## Exercise
Check every line of the material below for the string "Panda", and return the ones that have it.

------------------------------

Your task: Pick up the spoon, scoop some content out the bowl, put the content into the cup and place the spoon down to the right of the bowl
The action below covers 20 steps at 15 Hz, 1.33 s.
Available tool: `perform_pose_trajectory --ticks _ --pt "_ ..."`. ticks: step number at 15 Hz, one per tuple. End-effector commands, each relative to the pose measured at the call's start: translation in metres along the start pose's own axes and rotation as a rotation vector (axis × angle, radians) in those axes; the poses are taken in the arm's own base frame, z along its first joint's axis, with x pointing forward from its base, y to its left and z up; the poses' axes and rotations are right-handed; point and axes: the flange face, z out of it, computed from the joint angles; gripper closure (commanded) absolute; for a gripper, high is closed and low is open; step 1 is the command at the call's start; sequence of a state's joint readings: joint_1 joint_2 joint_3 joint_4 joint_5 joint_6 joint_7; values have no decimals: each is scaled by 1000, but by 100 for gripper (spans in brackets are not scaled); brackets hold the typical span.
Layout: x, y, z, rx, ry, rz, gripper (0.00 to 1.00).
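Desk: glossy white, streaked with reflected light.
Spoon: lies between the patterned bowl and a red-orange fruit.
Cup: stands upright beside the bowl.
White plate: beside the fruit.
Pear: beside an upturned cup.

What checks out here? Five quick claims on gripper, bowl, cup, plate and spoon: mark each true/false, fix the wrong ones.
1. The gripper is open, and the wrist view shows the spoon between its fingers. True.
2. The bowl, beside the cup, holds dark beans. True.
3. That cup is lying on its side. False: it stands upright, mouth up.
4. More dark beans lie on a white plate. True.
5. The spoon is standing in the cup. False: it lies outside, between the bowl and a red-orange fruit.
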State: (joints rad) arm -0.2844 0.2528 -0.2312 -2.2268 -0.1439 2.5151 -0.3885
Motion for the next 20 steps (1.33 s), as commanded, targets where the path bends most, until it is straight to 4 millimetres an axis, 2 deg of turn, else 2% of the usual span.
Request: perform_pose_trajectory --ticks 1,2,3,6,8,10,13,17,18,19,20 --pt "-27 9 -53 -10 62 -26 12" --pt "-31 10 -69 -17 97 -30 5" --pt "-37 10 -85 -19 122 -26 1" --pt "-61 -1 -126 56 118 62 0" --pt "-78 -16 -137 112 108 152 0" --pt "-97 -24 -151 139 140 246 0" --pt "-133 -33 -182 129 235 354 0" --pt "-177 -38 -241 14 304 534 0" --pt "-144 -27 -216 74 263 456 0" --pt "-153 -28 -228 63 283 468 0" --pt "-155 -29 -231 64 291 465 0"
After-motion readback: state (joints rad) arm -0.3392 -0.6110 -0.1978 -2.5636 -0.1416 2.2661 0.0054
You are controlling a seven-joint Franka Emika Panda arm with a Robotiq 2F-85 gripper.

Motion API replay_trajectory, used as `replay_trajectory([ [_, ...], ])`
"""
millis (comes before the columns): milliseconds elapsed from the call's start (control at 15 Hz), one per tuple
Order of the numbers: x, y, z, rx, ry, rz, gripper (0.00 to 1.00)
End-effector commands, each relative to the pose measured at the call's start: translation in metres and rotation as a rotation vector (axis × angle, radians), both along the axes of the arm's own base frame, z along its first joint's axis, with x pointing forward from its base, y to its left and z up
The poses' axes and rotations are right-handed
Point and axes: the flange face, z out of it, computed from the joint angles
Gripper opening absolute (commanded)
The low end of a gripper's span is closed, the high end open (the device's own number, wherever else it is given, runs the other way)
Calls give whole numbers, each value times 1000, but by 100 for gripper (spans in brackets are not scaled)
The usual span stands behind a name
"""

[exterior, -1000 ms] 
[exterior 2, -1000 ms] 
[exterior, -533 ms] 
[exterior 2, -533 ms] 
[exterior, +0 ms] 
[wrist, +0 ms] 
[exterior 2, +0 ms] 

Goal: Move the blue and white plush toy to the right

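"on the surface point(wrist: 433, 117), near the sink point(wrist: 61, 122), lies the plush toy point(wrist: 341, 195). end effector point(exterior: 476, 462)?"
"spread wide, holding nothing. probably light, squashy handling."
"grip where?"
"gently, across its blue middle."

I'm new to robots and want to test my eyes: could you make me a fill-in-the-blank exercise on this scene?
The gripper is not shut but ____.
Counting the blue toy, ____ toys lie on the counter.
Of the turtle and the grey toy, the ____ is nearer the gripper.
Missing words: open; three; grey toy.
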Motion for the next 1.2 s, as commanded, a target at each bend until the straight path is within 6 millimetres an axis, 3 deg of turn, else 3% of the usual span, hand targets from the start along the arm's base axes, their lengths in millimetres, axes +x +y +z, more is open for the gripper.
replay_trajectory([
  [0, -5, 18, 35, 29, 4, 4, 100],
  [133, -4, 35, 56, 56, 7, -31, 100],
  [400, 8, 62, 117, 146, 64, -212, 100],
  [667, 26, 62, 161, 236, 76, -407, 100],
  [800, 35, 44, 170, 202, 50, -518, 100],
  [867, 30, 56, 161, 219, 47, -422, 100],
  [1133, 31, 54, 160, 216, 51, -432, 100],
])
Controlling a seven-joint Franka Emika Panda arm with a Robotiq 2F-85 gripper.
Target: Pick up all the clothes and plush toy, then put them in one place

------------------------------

## Task response
You are controlling a seven-joint Franka Emika Panda arm with a Robotiq 2F-85 gripper.
Controlling a seven-joint Franka Emika Panda arm with a Robotiq 2F-85 gripper.

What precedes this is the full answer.